Fábio Martins Di Jorge, do Peixoto & Cury Advogados, diz que a sentença viola as liberdades individuais. "No momento em que vemos com satisfação o Judiciário se apresentando pelas redes sociais, no momento da implementação integral do processo judicial eletrônico, no momento em que juízes fazem acordo e intimações das partes pelo sistema do WhatsApp, enfim, quando sedimentado o princípio da publicidade entre nós, deparamos, infelizmente, com mais uma decisão que viola liberdades individuais e lutas sociais duramente conquistadas. São 100 milhões de usuários prejudicados e negócios e comunicação de todo o País poderão ser paralisados. Ainda que o feito esteja sob sigilo, tranquilo concluir que nosso sistema processual permite constranger o devedor a fazer ou deixar de fazer algo por outros meios menos violentos ao interesse público primário e, principalmente, com razoabilidade. De se imaginar o caos à sociedade se eventual descumprimento de decisão judicial gerasse a paralisação de serviços públicos, sejam eles quais forem."

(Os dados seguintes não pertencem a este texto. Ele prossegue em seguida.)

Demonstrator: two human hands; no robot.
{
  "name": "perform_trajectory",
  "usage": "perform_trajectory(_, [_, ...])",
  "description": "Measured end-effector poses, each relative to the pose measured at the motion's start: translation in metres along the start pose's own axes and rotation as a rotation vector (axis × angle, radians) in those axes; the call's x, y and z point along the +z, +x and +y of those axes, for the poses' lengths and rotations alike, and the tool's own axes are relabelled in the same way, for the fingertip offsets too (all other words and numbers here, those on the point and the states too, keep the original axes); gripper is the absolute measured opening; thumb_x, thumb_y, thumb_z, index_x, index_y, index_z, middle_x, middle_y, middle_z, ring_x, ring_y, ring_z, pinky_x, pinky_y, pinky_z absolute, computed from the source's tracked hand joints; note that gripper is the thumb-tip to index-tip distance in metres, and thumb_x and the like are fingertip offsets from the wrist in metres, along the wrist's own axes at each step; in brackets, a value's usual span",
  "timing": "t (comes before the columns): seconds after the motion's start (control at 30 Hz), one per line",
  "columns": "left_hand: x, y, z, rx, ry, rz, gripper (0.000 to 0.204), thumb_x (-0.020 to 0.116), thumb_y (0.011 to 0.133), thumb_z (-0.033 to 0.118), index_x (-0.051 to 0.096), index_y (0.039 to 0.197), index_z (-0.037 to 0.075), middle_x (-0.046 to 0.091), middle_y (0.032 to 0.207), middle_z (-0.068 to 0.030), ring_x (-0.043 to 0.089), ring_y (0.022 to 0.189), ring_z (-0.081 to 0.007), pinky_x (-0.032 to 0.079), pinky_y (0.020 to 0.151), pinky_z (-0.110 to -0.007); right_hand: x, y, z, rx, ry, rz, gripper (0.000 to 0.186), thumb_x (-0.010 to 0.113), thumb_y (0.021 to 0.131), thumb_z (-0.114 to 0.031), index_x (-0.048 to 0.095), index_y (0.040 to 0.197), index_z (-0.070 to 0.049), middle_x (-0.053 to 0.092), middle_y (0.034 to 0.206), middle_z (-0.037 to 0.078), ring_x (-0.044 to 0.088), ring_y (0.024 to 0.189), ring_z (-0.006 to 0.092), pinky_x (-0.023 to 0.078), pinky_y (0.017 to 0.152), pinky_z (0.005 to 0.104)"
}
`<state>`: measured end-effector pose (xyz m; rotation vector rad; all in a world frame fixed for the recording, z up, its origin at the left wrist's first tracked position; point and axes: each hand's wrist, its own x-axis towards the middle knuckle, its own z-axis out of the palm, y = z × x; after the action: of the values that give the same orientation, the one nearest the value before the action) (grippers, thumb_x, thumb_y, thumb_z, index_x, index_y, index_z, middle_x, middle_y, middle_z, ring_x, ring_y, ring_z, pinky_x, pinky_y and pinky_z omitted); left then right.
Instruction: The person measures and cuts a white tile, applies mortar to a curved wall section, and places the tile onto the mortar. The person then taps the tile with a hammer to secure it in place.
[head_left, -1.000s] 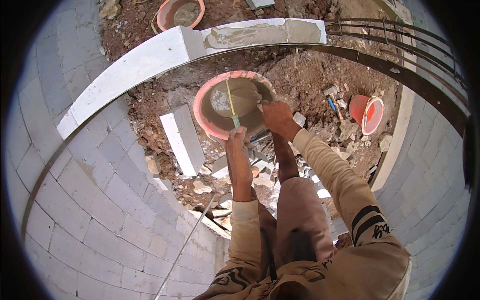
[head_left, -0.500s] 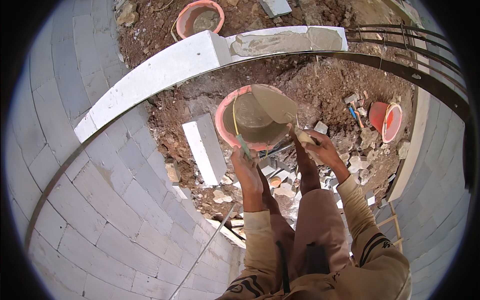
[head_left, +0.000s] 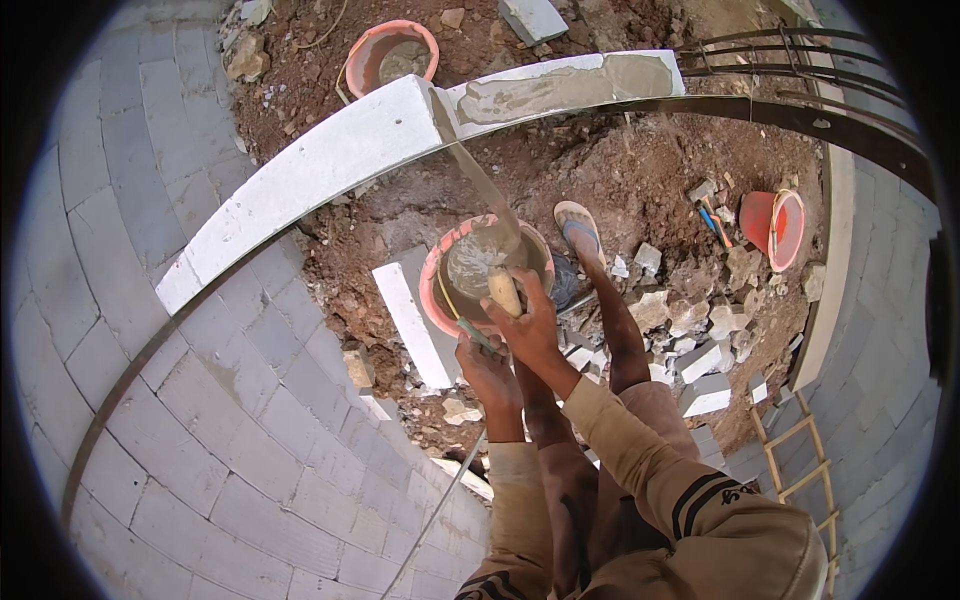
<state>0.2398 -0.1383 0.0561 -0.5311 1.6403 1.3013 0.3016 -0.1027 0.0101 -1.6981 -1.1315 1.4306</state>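
My right hand (head_left: pixel 530 330) grips the wooden handle (head_left: pixel 503 291) of a trowel over a pink bucket (head_left: pixel 433 275) of wet grey mortar. A long grey streak (head_left: pixel 476 180), apparently mortar in motion, runs from above the bucket up to the joint between two white blocks (head_left: pixel 320 175) on the curved wall top. The right-hand block has grey mortar (head_left: pixel 610 85) spread on it. Below my right hand, my left hand (head_left: pixel 487 372) holds the green grip (head_left: pixel 478 335) on the bucket's yellow handle. The trowel blade is unclear within the mortar.
Another pink bucket (head_left: pixel 360 55) lies beyond the wall top. A red bucket (head_left: pixel 762 225), tools (head_left: pixel 712 222), loose block (head_left: pixel 410 315) and rubble (head_left: pixel 700 320) lie on the soil. Bent rebar (head_left: pixel 800 70), a bamboo ladder (head_left: pixel 800 440) and curved block walls (head_left: pixel 190 420) surround my legs and sandalled foot (head_left: pixel 578 232).
My right hand has swung left and lower over the bucket with the trowel. A grey streak has appeared between bucket and wall top. My left hand has moved down slightly.
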Motion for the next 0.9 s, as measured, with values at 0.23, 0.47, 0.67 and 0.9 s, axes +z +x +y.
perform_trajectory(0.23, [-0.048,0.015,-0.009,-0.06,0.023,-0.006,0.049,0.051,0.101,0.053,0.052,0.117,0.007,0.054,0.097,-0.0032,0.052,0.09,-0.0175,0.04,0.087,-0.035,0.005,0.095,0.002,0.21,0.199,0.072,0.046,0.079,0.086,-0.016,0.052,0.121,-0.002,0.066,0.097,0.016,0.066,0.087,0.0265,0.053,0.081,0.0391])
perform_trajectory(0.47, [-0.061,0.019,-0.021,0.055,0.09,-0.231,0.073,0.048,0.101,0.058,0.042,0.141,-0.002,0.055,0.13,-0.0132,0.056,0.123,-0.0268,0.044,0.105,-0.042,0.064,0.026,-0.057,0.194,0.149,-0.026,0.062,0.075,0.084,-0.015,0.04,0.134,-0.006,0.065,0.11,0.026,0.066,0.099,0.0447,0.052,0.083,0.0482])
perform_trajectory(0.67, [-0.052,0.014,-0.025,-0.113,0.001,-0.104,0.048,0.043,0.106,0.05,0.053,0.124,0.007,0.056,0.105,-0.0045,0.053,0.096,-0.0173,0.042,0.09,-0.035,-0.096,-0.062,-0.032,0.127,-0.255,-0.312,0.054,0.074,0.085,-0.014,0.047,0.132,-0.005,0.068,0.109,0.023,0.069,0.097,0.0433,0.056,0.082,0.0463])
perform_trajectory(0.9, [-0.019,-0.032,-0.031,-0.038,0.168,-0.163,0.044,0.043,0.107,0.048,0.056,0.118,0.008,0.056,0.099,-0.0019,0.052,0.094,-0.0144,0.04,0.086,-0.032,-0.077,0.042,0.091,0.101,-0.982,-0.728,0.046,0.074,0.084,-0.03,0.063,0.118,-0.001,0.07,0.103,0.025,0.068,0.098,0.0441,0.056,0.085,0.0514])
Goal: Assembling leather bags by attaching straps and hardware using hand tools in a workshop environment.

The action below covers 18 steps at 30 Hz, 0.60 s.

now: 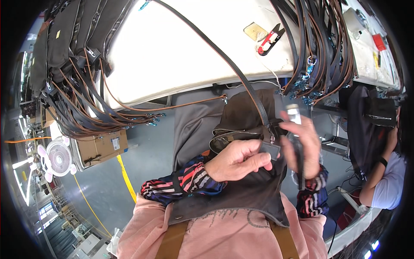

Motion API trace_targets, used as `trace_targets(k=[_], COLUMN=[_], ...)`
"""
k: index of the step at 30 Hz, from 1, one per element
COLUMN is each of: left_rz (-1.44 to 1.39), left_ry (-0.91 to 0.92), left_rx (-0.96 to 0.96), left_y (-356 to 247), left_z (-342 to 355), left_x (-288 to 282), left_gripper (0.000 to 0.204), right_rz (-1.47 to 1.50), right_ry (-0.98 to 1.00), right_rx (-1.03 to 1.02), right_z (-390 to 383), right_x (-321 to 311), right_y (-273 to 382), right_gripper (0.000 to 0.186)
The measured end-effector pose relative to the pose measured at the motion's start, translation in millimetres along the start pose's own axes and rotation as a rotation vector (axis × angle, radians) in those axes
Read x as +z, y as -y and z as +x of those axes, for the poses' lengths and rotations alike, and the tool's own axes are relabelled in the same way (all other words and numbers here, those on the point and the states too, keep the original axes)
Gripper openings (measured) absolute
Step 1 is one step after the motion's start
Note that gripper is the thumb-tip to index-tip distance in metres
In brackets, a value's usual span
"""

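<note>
Dark zippered bag [248,108] at centre frame, black strap [225,57] running to top edge.
Left hand [237,162] pinches small dark rectangular piece [270,150] by strap's lower end; blurred right hand [307,140] grasps silver-ended dark tool [298,160], right of centre.

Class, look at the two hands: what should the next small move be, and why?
Probably bring the silver-ended tool to the dark rectangular piece. The left hand pinches that piece in front of the open zipped bag, while the right hand, blurred, holds the tool close beside it, so little travel seems needed.
</note>
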<state>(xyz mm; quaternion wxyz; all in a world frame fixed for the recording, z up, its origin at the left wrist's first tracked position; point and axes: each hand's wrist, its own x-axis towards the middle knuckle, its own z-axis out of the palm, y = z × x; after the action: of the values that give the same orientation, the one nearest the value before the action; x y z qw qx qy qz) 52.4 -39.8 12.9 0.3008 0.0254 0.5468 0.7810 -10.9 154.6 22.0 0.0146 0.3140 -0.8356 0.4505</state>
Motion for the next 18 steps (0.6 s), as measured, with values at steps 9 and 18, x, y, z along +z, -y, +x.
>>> trace_targets(k=[9, 18], left_rz=[1.053, 0.514], left_ry=[-0.600, -0.520], left_rx=[0.588, 0.246], left_y=[-35, -13], left_z=[-14, -2], left_x=[-14, -13], left_gripper=[0.048, 0.032], right_rz=[0.371, 0.544], right_ry=[-0.141, -0.234], right_rx=[0.258, 0.488], right_z=[-5, 19], right_x=[43, 40], right_y=[-2, 7], right_gripper=[0.013, 0.016])
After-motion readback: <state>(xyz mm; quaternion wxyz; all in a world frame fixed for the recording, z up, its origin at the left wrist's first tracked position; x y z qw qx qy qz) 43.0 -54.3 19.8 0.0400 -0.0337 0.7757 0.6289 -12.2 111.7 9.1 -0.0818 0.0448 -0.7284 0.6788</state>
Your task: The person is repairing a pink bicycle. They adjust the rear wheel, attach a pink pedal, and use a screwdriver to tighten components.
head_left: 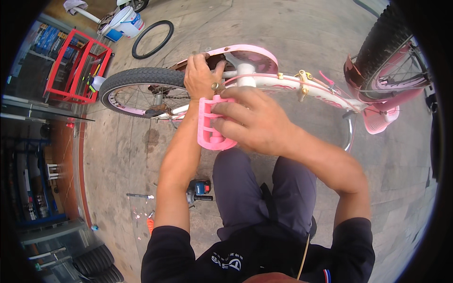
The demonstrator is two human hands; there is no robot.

"Nenhum juiz tem o poder de impedir a comunicação de milhares de pessoas que não estão sob sua jurisdição, já que não somos réus no processo que preside. O máximo que poderia era arbitrar multa financeira que pode ser revisada pelas instâncias judiciais. É mais um ato em que o judiciário brasileiro expõe a insegurança jurídica nacional, que é hostil ao empresariado, ao mercado e aos direitos individuais. O FBI moveu todos os esforços para a Apple quebrar a criptografia do iPhone e não se viu o CEO da empresa ser preso por causa disso", compara o criminalista Fernando Augusto Fernandes, sócio do Fernando Fernandes Advogados.

Para o criminalista Daniel Bialski, sócio do escritório Bialski Advogados Associados, "é incompreensível que um juiz, a quem caberia agir com parcimônia e plena isenção, não consiga tomar medidas menos radicais para fazer cumprir suas determinações".

"Inclusive, não se pode aceitar e conceber que tome decisão pela eventual desobediência de alguns, tornando possível o prejuízo de milhões de usuários", assinala Bialski. Ele complementa. "Atualmente, esses sistemas servem inclusive para comunicações quase que oficiais, já que a Justiça usa o WhatsApp para comunicar atos e audiências, e formalizar acordos."

O criminalista destaca que em São Paulo a 7.ª Vara Criminal Federal baixou a portaria 12/15 – do juiz federal Ali Mazloum – que possibilita e regulamenta a comunicação de atos processuais pelas vias digitais modernas. "Desta maneira, efetivamente, há flagrante ofensa ao direito líquido e certo de todos, e espero que as Cortes possam reverter essa arbitrariedade e se possa ser apurado, pelo órgão correcional próprio, a motivação, a correção e a coerência de nova decisão arbitrária, proferida pelo mesmo juiz que antes viu reformada similar decisão", declara Daniel Bialski.

"Obrigar o WhatsApp a manter o conteúdo de mensagens e gravações seria o mesmo que obrigar as empresas telefônicas a manter conversas gravadas o tempo todo. É inviável operacionalmente e, ao mesmo tempo, pode violar o direito de privacidade. Por outro lado, o Marco Civil da Internet obriga a guardar o relatório das entradas e momentos das conversas. Talvez a solução seja o meio termo", afirma Alexandre Zavaglia Coelho, diretor executivo do IDP São Paulo e especialista em tecnologia e inovação.

"Ordem judicial se cumpre, sob pena de se incorrer no crime de desobediência. Entretanto, não se pode deixar de avaliar que, na busca da tutela e proteção de determinado bem, a decisão judicial possa impactar e prejudicar bem coletivo muito maior. Entendo que a decisão deverá ser revista, com grandes chances de ser reformada", diz Fernando Castelo Branco, coordenador da pós-graduação em Direito Penal Econômico do Instituto de Direito Público de São Paulo.

"Entendo que a decisão é equivocada, pois prejudica principalmente a população do País inteiro que utiliza o aplicativo. Parece-me que a aplicação da multa seria mais adequada, pois atinge apenas o alvo", sugere o criminalista Filipe Fialdini, sócio do Fialdini Advogados.